Asplenium densum Brackenridge, p.p.; A. melanocaulon Willdenow; A. melanolepis Colenso, p.p. (1888), not Franchet & Savatier (1879).
Plants 10-30 cm tall. Rhizome erect, short, scaly; scales narrowly triangular, 3(-4) × ca. 0.5 mm, with opaque, red to dark brown central stripe and paler narrow clathrate borders, entire. Fronds caespitose; stipe shiny castaneous-brown, 2-8 cm, base scaly, upward subglabrous, abaxially semiterete but adaxially grooved, with brown, membranous and subentire narrow wings, texture papery, stipe and rachis usually persisting after shedding of pinnae; lamina linear, 10-25 × 0.9-1.6 cm, base slightly reduced, 1-pinnate, apex acute and 2-4 mm wide; pinnae 20-30 pairs, usually obliquely inserted, sessile, middle pinnae elliptic or ovate to orbicular, 2.5-7.5 × 2-4 mm, base nearly symmetrical, cuneate, margin crenate, apex obtuse; lower pinnae gradually reduced. Veins pinnate, costa obscure, veins obliquely simple or up to 2-forked, basal acroscopic vein usually 2-forked. Fronds papery, green or brown when dry, average stomatal guard cell length 35-42 µm; rachis castaneous, shiny, subglabrous, abaxially terete, adaxially grooved and with a relatively low lateral brown membranous wing. Sori 4-8 per pinna, oval to linear, 1-3.5 mm, usually on acroscopic vein; indusium white or brown after drying, oval to linear, membranous, free margin repand to entire, opening toward costa, persistent. Spores with lophate perispore, average exospore length 27-31 µm. Plants sexual diploid: 2n = 72.

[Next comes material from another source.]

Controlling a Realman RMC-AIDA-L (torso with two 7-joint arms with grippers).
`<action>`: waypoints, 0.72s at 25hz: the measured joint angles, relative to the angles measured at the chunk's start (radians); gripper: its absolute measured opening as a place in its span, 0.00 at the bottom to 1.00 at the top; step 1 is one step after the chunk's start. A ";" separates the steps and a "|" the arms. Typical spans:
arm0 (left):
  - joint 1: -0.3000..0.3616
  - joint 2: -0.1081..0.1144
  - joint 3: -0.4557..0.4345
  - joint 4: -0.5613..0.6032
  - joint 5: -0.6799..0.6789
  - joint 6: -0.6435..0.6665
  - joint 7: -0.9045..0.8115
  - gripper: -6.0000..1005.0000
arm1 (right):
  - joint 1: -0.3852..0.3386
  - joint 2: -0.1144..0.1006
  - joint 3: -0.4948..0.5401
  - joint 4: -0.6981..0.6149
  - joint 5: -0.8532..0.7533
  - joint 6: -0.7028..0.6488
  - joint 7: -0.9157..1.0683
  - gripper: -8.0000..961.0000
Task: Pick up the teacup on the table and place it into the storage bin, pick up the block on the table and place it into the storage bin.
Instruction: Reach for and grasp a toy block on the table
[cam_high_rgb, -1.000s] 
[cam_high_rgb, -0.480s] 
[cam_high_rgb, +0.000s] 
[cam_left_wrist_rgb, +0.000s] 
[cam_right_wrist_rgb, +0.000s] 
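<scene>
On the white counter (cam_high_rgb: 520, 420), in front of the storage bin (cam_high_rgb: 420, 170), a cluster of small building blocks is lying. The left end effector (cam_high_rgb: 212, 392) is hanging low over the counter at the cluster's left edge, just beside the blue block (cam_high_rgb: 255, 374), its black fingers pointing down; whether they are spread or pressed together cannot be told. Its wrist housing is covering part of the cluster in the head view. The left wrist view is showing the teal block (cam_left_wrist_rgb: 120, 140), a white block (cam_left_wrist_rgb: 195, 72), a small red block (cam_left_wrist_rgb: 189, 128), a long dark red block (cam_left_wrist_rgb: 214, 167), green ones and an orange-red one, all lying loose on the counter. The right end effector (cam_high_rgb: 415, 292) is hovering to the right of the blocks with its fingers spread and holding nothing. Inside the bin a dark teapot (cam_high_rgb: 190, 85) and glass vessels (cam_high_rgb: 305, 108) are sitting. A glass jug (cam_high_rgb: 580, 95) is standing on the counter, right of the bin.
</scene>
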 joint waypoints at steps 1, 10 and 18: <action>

In crevices of non-calcareous (sandstone, granite) rocks, in open or half-shaded situations; 400-3400 m. Anhui, Fujian, Gansu, Guangdong, Guangxi, Guizhou, Henan, Hubei, Hunan, Jiangsu, Jiangxi, Shaanxi, Shanxi, Sichuan, Taiwan, Xinjiang, Xizang, Yunnan, Zhejiang [worldwide in all temperate zones, in tropics on high mountains].
Asplenium trichomanes is often circumscribed as a collective species consisting of various cytotypes (six taxa are known from C and S Europe). These taxa, for convenience often recognized at the subspecific level, are reproductively isolated (producing sterile hybrids when growing together) and are treated as species in this flora. The species can be distinguished by microcharacters, by flow cytometry, by counting chromosomes, and by their edaphic preference. When the complex is subdivided into species or subspecies, the diploid silicolous taxon has been designated (since Lovis, Brit. Fern Gaz. 9: 147-160. 1964) as A. trichomanes s.s. or as subsp. trichomanes; the common tetraploid as A. quadrivalens or as A. trichomanes subsp. quadrivalens D. E. Meyer. A lectotype was selected in this sense by Viane (in Jonsell & Jarvis, Nordic J. Bot. 14: 145-164. 1994), but as a result of the Linnean typification project this selection was overruled by Grubovs (Novosti Sist. Vyssh. Rast. 21: 5-21. 1984), who "selected" the tetraploid specimen in the Linnaean Herbarium at LINN as type without any argument or fundamental study. However, pending a proposal to conserve the name A. trichomanes with a conserved type, based on a diploid plant, we continue to use the name A. trichomanes s.s. in its traditional ("2x") sense in compliance with Art. 57.1 of the Melbourne Code. However, if such a proposal is not accepted, the correct specific name for the current diploid species will not only have to change to A. melanocaulon Willdenow, but the name A. trichomanes will have to be given to the following tetraploid taxon, A. quadrivalens.
Asplenium ×lusaticum D. E. Meyer (the sterile hybrid between A. trichomanes and A. quadrivalens) is not rare where both parents grow together. It can be easily recognized by its aborted spores. In China, this hybrid is cytologically confirmed for Sichuan ("Longchi").